ASSIGNED TASK: Every line in the data below that has the word "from" should be returned.
:: SUPPLIED MATERIAL
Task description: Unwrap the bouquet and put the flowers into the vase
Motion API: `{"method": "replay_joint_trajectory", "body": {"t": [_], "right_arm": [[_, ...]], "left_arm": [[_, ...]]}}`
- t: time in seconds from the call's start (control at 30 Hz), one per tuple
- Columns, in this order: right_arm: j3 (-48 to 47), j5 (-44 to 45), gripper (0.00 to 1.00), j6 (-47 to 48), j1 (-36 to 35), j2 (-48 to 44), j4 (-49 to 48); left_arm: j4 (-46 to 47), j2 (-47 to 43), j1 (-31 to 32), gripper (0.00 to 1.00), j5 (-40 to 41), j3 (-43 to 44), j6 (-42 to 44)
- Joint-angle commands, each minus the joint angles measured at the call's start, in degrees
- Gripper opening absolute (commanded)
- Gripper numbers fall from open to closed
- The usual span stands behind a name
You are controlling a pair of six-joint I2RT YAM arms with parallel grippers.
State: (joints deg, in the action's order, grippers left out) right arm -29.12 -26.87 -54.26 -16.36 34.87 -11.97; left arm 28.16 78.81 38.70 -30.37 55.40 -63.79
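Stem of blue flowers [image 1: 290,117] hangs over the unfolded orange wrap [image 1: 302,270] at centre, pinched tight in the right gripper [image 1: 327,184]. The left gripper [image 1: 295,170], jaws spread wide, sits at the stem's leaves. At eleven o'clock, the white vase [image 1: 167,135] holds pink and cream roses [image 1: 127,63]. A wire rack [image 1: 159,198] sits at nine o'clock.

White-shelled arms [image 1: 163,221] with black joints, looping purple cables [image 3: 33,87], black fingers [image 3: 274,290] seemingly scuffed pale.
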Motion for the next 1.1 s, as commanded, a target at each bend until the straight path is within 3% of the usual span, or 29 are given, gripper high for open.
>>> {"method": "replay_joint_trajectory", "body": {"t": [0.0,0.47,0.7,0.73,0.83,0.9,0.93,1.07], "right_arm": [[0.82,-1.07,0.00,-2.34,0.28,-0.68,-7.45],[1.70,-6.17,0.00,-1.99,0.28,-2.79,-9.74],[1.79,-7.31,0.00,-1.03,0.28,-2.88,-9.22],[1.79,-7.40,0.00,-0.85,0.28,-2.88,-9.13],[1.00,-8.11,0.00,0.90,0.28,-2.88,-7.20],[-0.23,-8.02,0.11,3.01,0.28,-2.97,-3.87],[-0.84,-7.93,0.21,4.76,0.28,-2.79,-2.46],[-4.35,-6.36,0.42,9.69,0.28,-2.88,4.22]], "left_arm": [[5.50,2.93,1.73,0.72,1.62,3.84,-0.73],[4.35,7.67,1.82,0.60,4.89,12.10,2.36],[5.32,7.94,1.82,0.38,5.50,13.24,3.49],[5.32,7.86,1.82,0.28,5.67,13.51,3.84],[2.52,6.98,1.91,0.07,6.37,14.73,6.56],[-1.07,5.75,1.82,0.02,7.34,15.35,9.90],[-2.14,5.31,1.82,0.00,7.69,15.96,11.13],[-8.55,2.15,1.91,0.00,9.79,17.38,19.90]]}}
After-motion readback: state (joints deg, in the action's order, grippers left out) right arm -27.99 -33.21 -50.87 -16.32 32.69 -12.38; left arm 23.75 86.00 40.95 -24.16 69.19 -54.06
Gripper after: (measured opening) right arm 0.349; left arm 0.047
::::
ANSWER SECTION:
- t: time in seconds from the call's start (control at 30 Hz), one per tuple
- Gripper numbers fall from open to closed

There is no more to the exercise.